Да, Варлаам не рвется в опасный поход в Иерусалим; через магометанские владения, однако за рубеж его влечет, о чем, возможно, Григорию и известно. У корыстного монаха есть свой замысел, подсобрать у западных единоверцев денег на строительство храма. Не без выгоды, разумеется. Уже припасена и икона чудотворная — образ, богоматери.
Таков интерес Варлаама. Знать бы ему, что подняло в путь молодого дьякона, какова несовместимая разница в их целях! Но путь один, на юг, за рубеж.
— За рубеж идти трудно…
— Вовсе не трудно, — возражает и убеждает Григорий. — Государь наш взял мир с королем на двадцать два года. Теперь везде просто, застав нет.
На самом деле он боится застав. Но расчет и риск, оправдаются. Поздно хватятся власти, не успеют приставы в «корчму на литовской границе». И уверенность эта передается Варлааму. Он согласен.
Редко принимались так, почти на ходу, столь важные по последствиям решения. В толчее московской улицы снята с руки перчатка, которая будет брошена верховному владетелю России, поднимет на бой тысячи людей, вовлечет в поединок королей и народы.
А пока почти будничное:
— Когда же идти?
— Завтра, — отвечает Григорий решительно.
Варлаам и не подозревает, что для нового знакомца промедление смерти подобно. Он был неосторожен и наговорил лишнего. Теперь его ищут, и время не ждет. К счастью, Варлаам не привык откладывать дела в долгий ящик. Этот почти старый, с точки зрения современников, человек, удивительно легок на подъем.
Срок предложен и принят. И в подтверждение новые приятели дают клятву не обмануть друг друга. Встретиться решено утром в Иконном ряду.
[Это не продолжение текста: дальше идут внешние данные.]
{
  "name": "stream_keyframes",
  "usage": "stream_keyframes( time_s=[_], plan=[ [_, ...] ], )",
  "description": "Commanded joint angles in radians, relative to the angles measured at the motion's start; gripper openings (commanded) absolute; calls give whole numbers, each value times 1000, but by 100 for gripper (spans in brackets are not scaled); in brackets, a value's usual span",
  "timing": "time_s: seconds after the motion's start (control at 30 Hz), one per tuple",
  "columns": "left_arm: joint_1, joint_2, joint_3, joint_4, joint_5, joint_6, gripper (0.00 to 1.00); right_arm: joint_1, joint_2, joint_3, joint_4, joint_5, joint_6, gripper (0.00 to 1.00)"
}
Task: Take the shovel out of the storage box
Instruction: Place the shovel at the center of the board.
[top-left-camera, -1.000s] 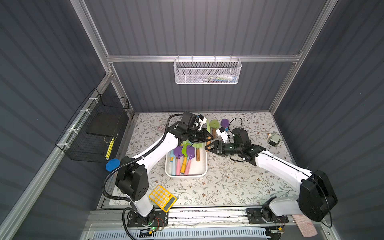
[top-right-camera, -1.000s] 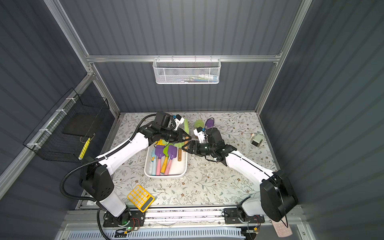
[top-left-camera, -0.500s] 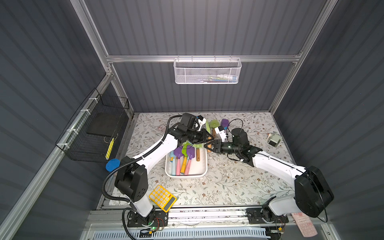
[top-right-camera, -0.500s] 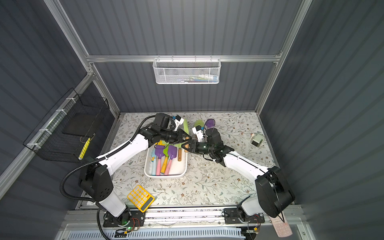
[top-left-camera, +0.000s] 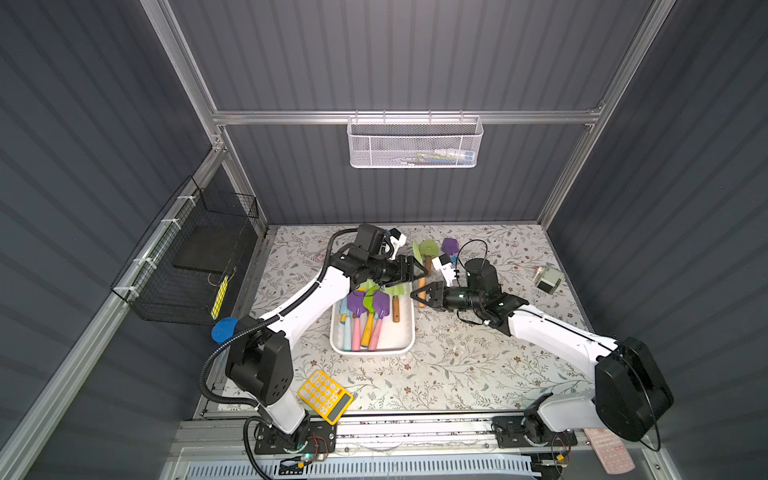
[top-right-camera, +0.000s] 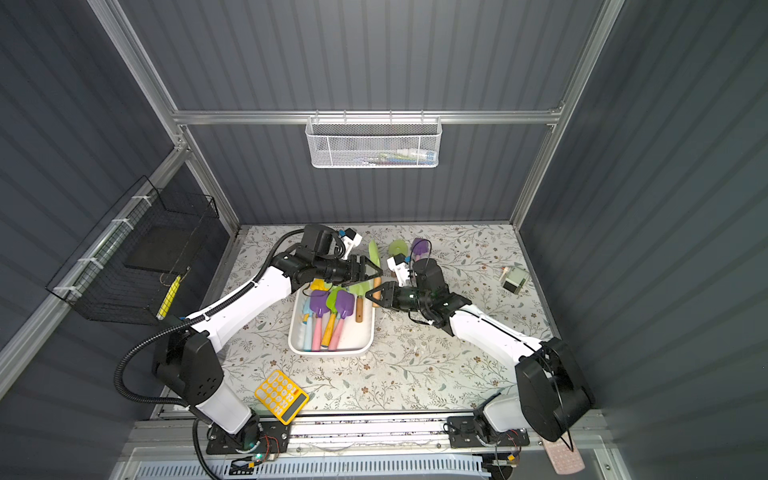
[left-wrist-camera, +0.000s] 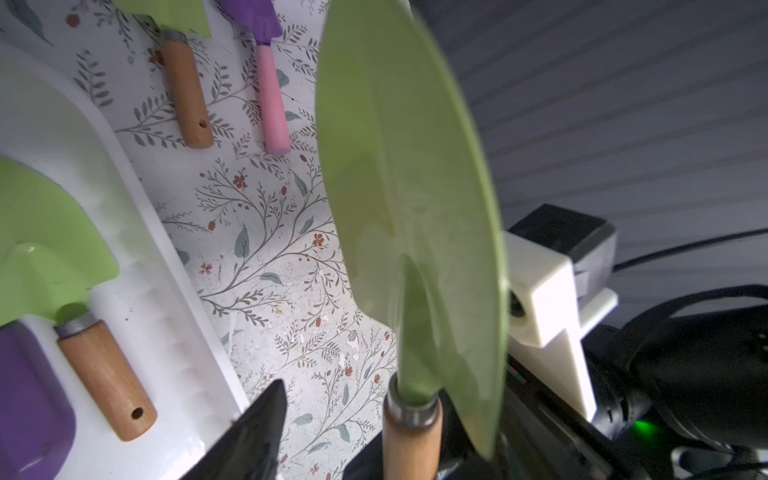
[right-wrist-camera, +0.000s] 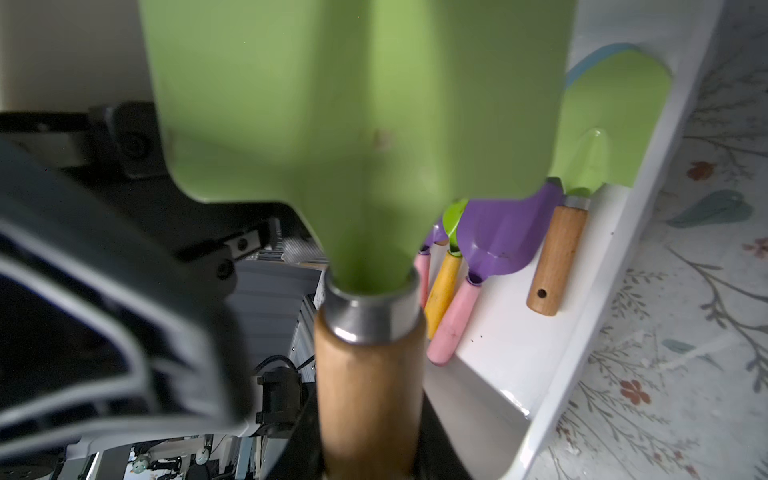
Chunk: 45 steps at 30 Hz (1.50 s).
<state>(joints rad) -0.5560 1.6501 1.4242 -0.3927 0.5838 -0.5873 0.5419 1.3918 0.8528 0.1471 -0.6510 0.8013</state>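
"Top views first: which step is this?"
"A handover, I'd say. On the table (top-left-camera: 457, 365) sits the box (top-left-camera: 397, 336) with other shovels (top-left-camera: 365, 316) inside. Two loose shovels (top-left-camera: 430, 249) lie on the table beyond it. The shovel (top-right-camera: 373, 254), with a green blade and a wooden handle, hangs in the air just outside the box's far corner, between the two arms."
"Who has it?"
"The right gripper (top-left-camera: 420, 296). Its jaws are closed on the wooden handle, which the right wrist view shows running straight out from between them. The left gripper (top-left-camera: 417, 271) is spread wide about the handle. In the left wrist view one finger (left-wrist-camera: 249, 436) stands clear of the wood, and I can't make out the other side."
"So it's out of the box. Next?"
"Probably the right arm draws it away from the left jaws without knocking the blade. Then it carries the shovel to bare table, lowers it flat and opens."
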Motion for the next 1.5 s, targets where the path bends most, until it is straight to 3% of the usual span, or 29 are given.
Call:
stream_keyframes(
  time_s=[0.0,0.23,0.33,0.43,0.63,0.97,1.47],
  plan=[
    [21,-57,46,-62,-21,48,77,-39,-28,20,-122,45,-66,3],
    [29,-62,61,-260,-311,203,78,-216,32,210,-528,209,-288,5],
    [28,-41,42,-306,-411,234,78,-269,127,331,-709,382,-384,4],
    [29,-35,3,-297,-434,247,78,-297,244,455,-816,528,-443,4],
    [28,-36,-101,-241,-394,235,78,-337,524,707,-903,634,-497,4],
    [28,-100,-203,-242,-400,249,78,-403,886,1115,-1070,639,-548,5],
    [30,-108,-233,-224,-404,237,78,-411,1087,1381,-1185,565,-562,7]
  ],
)
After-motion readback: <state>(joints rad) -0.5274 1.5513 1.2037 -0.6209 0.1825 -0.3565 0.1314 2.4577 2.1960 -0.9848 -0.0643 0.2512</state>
Течет по улице разномастная толпа, уносит в разные стороны христовых братьев. Все спешат, в конце зимы холодно, деревянная мостовая покрыта скрипящим снегом. Никому нет дела до двух чернецов, до их скрытых помыслов, планов, намерений.
Да они и сами толком ничего не знают друг о друге. Только со временем откроется Григорию непримиримый Варлаамов характер. Пока ему не до этого.
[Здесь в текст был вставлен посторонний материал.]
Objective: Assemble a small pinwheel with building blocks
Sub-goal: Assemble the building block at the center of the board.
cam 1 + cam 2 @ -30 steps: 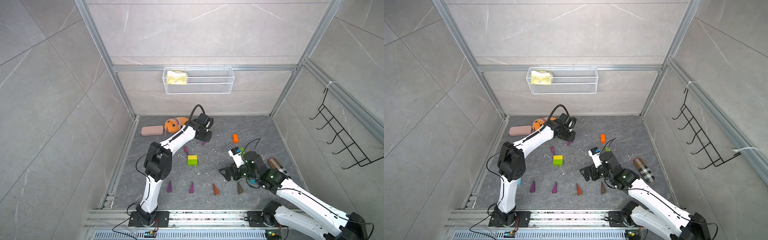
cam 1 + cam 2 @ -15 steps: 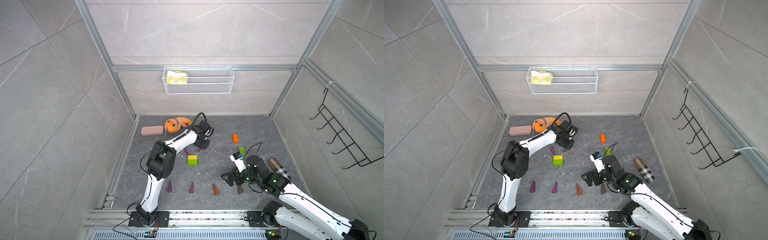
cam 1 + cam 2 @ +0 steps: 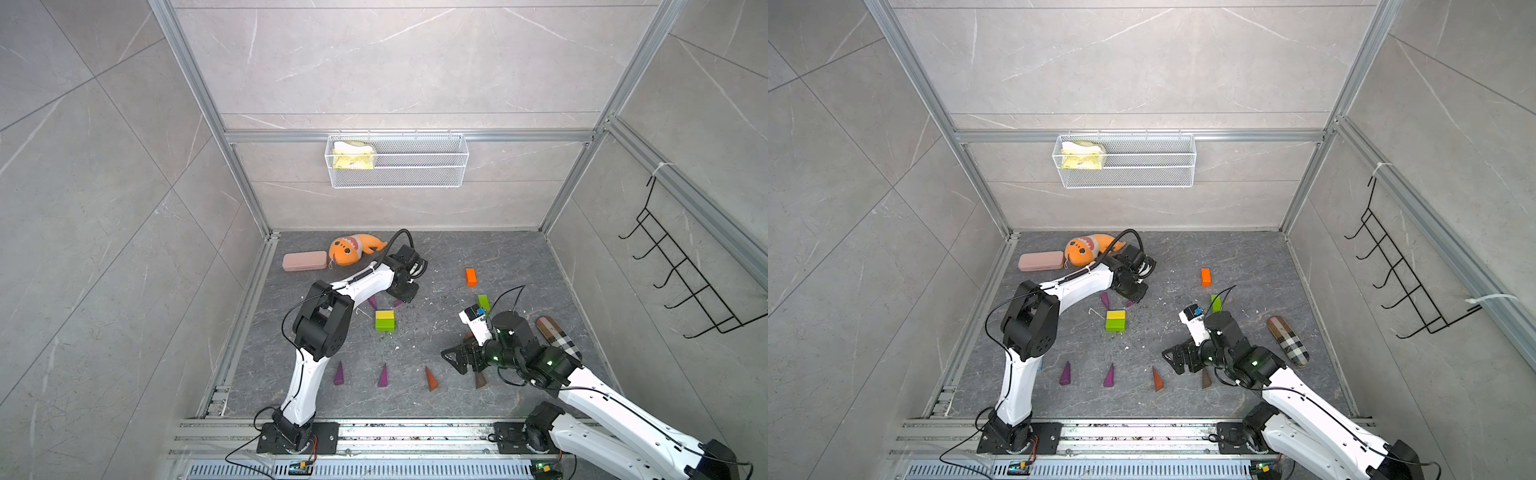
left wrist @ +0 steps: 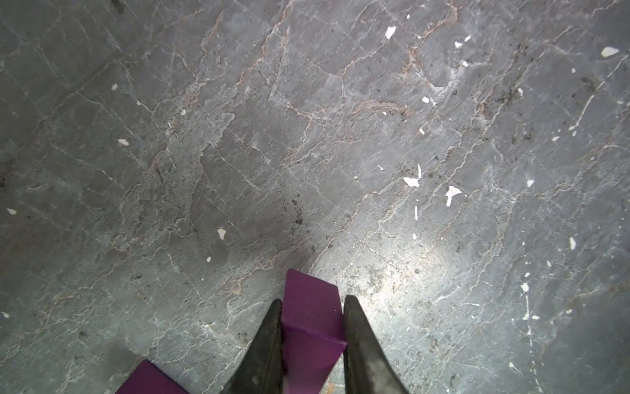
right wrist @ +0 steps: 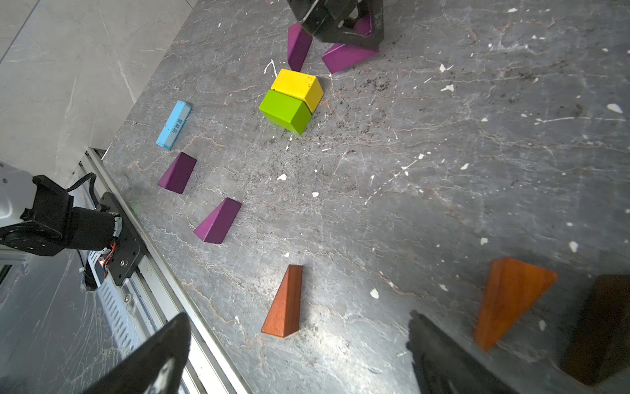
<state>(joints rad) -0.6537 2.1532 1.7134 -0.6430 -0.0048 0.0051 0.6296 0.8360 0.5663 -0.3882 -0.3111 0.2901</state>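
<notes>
Left wrist view: pinching purple wedge (image 4: 308, 290) narrowly in left gripper (image 4: 312, 300), low at bench (image 4: 306, 136), just beside yellow-green bricks (image 3: 385, 320); with right gripper (image 5: 296, 317) wide, empty, farther off, near reddish wedge (image 5: 283, 293).

A yellow brick (image 3: 385, 314) is gleaming, a green brick (image 3: 385, 325) at its six o'clock; the pouch (image 3: 557, 340) is showing brown-and-white plaid, the floor (image 3: 457, 249) grey veining, the plush shark (image 3: 351, 251) orange.

Both top views: high, far, facing steeply down across whole grey veined stone floor (image 3: 498, 257). Left wrist: close, straight down at floor. Right wrist: low, oblique, sharing yellow-and-green painted block pair (image 5: 293, 102) with tops.
</notes>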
И Варлааму неведомо, что нетерпеливый попутчик крайне неосмотрительно и преждевременно говорил монахам в Чудове: «Знаете ли, что буду царем на Москве?»
Что речи «враля дерзкого» дошли до ростовского митрополита Ионы, который поставил о них в известность патриарха Иова и самого царя.
Что Иов по добродушию, как полагает Карамзин, а скорее по неизвестной нам причине, мер надлежащих не принял.
Что царь Борис был этим «добродушием» разгневан и приказал дьяку Смирному-Васильеву сослать болтуна в Кириллов Белозерский монастырь «на вечное заточение».
Что Смирной-Васильев, якобы по просьбе свойственника Отрепьевых дьяка Семена Евфимьева, царское распоряжение не выполнил и предоставил возможность Григорию покинуть беспрепятственно Чудов монастырь, за что со временем жестоко поплатился.
Что из монастыря Григорий бежал сначала в Галич, затем в Муром, откуда неожиданно, верхом, на лошади, предоставленной настоятелем Борисоглебского монастыря, вернулся в Москву.
И лишь после и вследствие всего этого дороги их с Варлаамом сошлись случайно (?) и, как оказалось, чтобы потом круто разойтись.
Все в череде предшествующих событий темно, и время укрывает истину от нас, как и от Варлаама. И ему и нам придется догадываться и домысливать. Правда, он был самоувереннее и за свои домыслы готов был и в темнице, и на плахе пострадать, но об этом позднее…
А пока не домыслы, но известные факты.
В Иконном ряду, как и договорено, сходятся трое. Трое, потому что рядом с Варлаамом возникает фигура его приятеля, еще одного странствующего монаха, «крылощанина» Мисаила, в миру Михайла Повадина, с которым Варлаам сошелся близко у князя Ивана Шуйского. Личность Мисаила в истории незначительна, но связь Варлаама с Шуйскими стоит отметить. Позже Варлаам станет обличать, а брат Ивана Шуйского — Василий убьет человека, который сейчас вместе с двумя попутчиками переходит по льду Москву-реку, чтобы ближайшей улицей Ордынкой направиться прочь из города, на юг.
Ордынка…
Не каждый сегодня поймет сразу, откуда пошло это название. Но было время, когда слово «орда» звучало для русского уха страшнее, чем «мор» и «глад»…
Орда была реальным воплощением ига.
Продолжалось иго четверть тысячелетия. «Под игом лет душа погнулась», — написано у Н. А. Некрасова.